El sufrimiento de Escocia empezó cuando Stone apretó el gatillo; se dio cuenta de inmediato de lo que iba a pasar. Por eso, en lugar de encogerse o saltar a un lado, se dio la vuelta y descubrió lo que ya sabía: su esposa yacía boca arriba sobre las olas. Las olas la salpicaban por encima, balanceándola de forma rítmica, como si mandaran a un niño a dormir. Las espirales de su cabello se mecían perezosamente sobre su rostro. Su sangre también flotaba desde donde manaba en el centro de su pecho.

Atisbé esa imagen sólo un segundo antes de ver a Escocia correr hacia su mujer, arrodillarse, alzada erguida y empapada, y empezar a llamarla por su nombre. Fue un gemido terrible y ensordecedor; el sonido más triste que he oído jamás.
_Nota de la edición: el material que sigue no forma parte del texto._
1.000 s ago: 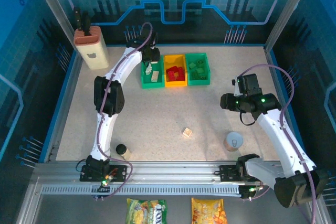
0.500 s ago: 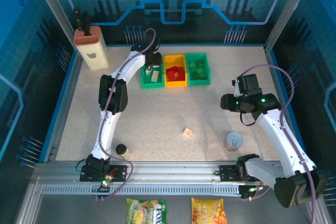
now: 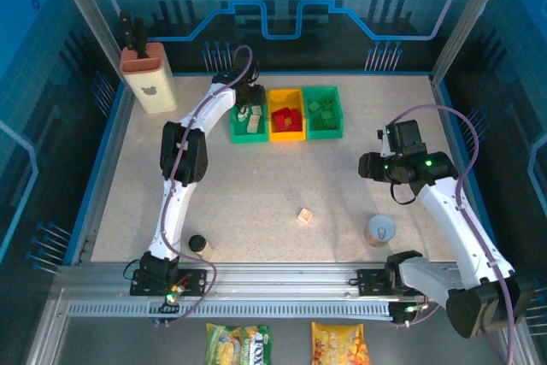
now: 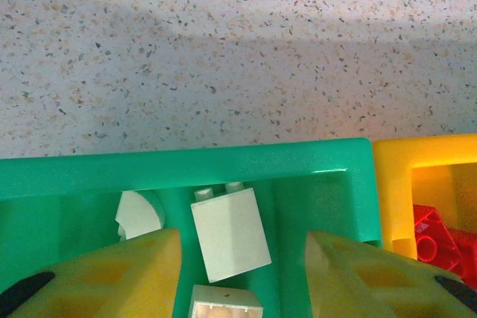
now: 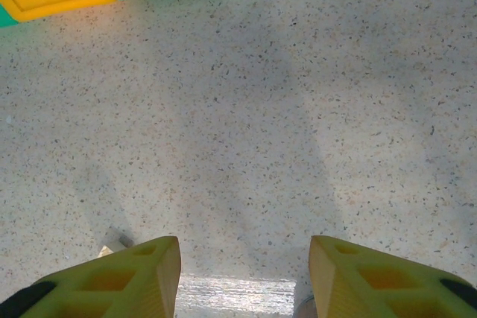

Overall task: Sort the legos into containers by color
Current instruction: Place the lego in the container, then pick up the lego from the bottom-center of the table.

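Note:
My left gripper (image 3: 248, 110) hovers over the left green container (image 3: 233, 134), open. In the left wrist view its jaws (image 4: 242, 258) stand apart over this bin (image 4: 186, 165). A cream lego (image 4: 229, 233) lies loose on the bin floor between them, touching neither finger. Two more cream pieces (image 4: 226, 303) (image 4: 138, 215) lie beside it. The yellow container (image 3: 285, 135) holds red legos (image 3: 286, 116), and the right green container (image 3: 323, 133) holds green legos (image 3: 321, 108). One cream lego (image 3: 305, 216) lies alone on the table. My right gripper (image 3: 369, 166) (image 5: 244, 273) hangs open over bare table, holding nothing.
A beige knife block (image 3: 147, 79) stands at the back left. A dark-capped jar (image 3: 199, 245) sits near the left arm's base, and a grey cup (image 3: 381, 231) sits near the right arm. Two snack bags (image 3: 237, 344) lie below the front rail.
The left jaws have opened over the left green container, and a cream lego now lies free inside it. The right arm has not moved.

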`<control>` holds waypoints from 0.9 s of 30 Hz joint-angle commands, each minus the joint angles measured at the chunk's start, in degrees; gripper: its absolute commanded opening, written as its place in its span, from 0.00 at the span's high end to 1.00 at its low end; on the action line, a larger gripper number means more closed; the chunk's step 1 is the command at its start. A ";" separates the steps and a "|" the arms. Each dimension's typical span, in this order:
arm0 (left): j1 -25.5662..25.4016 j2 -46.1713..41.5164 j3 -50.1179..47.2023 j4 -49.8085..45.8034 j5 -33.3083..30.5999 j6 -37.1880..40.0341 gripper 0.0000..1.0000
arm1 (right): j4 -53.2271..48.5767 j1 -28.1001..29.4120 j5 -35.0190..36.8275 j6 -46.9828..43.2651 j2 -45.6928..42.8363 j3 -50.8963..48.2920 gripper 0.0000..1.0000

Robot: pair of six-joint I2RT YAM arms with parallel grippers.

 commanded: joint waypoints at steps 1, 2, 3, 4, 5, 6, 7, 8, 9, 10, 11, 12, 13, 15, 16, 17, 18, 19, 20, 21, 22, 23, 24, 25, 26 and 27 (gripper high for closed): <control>-0.09 -4.18 -1.44 0.00 2.41 -0.80 0.52 | -1.06 -1.07 -1.44 0.31 0.45 1.72 0.50; -0.18 -4.62 -1.65 -0.50 2.49 -0.67 0.52 | -0.96 -1.06 -1.64 0.37 0.54 1.73 0.50; -0.35 -5.23 -2.02 -0.90 2.68 -0.54 0.52 | -0.86 -1.04 -1.91 0.30 0.63 1.61 0.50; -0.49 -5.91 -2.45 -1.50 2.78 -0.46 0.52 | -0.71 -1.05 -2.19 0.37 0.72 1.55 0.50; -0.66 -6.61 -3.18 -1.91 2.92 -0.26 0.52 | -0.64 -0.94 -2.62 0.34 0.82 1.47 0.50; -0.79 -7.35 -3.92 -2.16 2.99 -0.20 0.52 | -0.45 -0.95 -2.91 0.33 0.90 1.36 0.50; -0.97 -8.22 -4.92 -2.38 2.99 0.00 0.52 | -0.18 -0.96 -3.35 0.28 1.11 1.14 0.50; -1.27 -9.38 -6.31 -2.46 2.62 0.27 0.52 | -0.15 -0.84 -3.95 0.26 1.45 1.07 0.50; -1.45 -10.41 -7.80 -2.22 2.35 0.50 0.52 | -0.22 -0.80 -4.32 0.33 1.80 1.05 0.50; -1.58 -11.73 -9.60 -1.93 2.26 0.54 0.52 | -0.22 -0.45 -4.56 0.38 2.16 1.03 0.50; -1.61 -13.11 -11.44 -1.67 2.43 0.53 0.52 | -0.14 -0.02 -4.66 0.52 2.45 0.82 0.50; -1.59 -14.26 -13.17 -1.37 2.81 0.35 0.52 | -0.01 0.40 -4.65 0.68 2.61 0.68 0.50; -1.67 -15.73 -14.98 -1.07 3.09 0.35 0.52 | 0.22 0.94 -4.78 0.96 2.78 0.44 0.50; -1.74 -18.61 -19.24 -0.30 3.59 0.51 0.52 | 0.59 2.09 -5.03 1.31 3.41 0.00 0.50; -1.76 -20.26 -21.64 0.25 3.62 0.73 0.52 | 0.79 2.82 -5.06 1.80 3.98 -0.19 0.50; -1.75 -22.01 -24.05 0.66 3.63 0.87 0.52 | 1.00 3.55 -4.84 2.37 4.59 -0.50 0.49; -1.68 -23.52 -26.15 1.06 3.72 1.02 0.52 | 1.38 4.39 -4.74 2.89 5.09 -0.75 0.50; -1.68 -25.22 -28.40 1.34 3.89 1.27 0.52 | 1.81 5.70 -4.41 3.62 5.68 -1.05 0.50; -1.70 -26.95 -30.43 1.48 4.13 1.53 0.52 | 2.27 7.00 -4.16 4.52 6.35 -1.18 0.50; -1.70 -28.35 -32.36 1.49 4.21 1.71 0.52 | 2.64 8.40 -3.79 5.34 6.91 -1.19 0.50; -1.72 -29.85 -34.27 1.42 4.31 2.12 0.52 | 2.92 9.99 -3.17 6.60 7.65 -1.19 0.50; -1.67 -31.14 -36.15 1.20 4.24 2.49 0.52 | 3.16 11.57 -2.39 8.22 8.43 -1.13 0.50; -1.62 -32.65 -37.78 1.16 3.97 2.68 0.52 | 3.27 12.95 -1.29 9.94 9.13 -1.15 0.50; -1.50 -33.96 -39.62 1.05 3.79 2.90 0.52 | 3.38 14.35 -0.08 12.83 10.02 -1.22 0.50; -1.42 -35.38 -41.27 0.78 3.79 3.03 0.52 | 3.46 15.88 0.66 15.85 11.00 -1.25 0.50; -1.21 -36.58 -42.64 0.53 3.89 3.16 0.52 | 3.56 17.16 1.12 18.20 11.91 -1.31 0.50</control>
Y ese sonido fue lo único que necesité para lanzarme con gran esfuerzo cuesta arriba, hacia Stone. Creí que estaría recargando su pistola, o al menos desenterrando la espada de la arena, para mandarme a la otra vida por un medio o por el otro. Pero lo cierto es que no parecía que yo le preocupara en lo más mínimo ni tampoco estaba alterado por lo que acababa de hacer. Miraba por encima de nuestras cabezas hacia el mar, aunque no al chinchorro ni tampoco al Nightingale, sino hacia el montículo desdibujado de la Peña Blanca, que se extendía a medio camino entre nuestra playa y la isla del Esqueleto.

Fue la única vez que vi cambiar su expresión: su máscara imperturbable se fundió como la cera y se arrugó en una mueca. La sangre le subió a las mejillas y a lo largo de la cicatriz que le rodeaba la garganta, que pareció una herida reciente.

—¡Smirke! —gritó con un susurro muy agudo—. ¡Smirke! ¡Smirke!

Sobre la arena, su capitán se separó del contramaestre Kirkby y miró hacia donde le señalaba su subordinado, y también cambió de color, como un camaleón.

—¡Señor Stone! —gritó con una voz vacilante—. ¡Conmigo! ¡Acompáñeme!

En cuanto dio la orden, los dos se alejaron a la carrera, desaparecieron por los arrozales y se perdieron entre la maleza que crecía a lo largo del río cuya corriente había retrasado a nuestros amigos.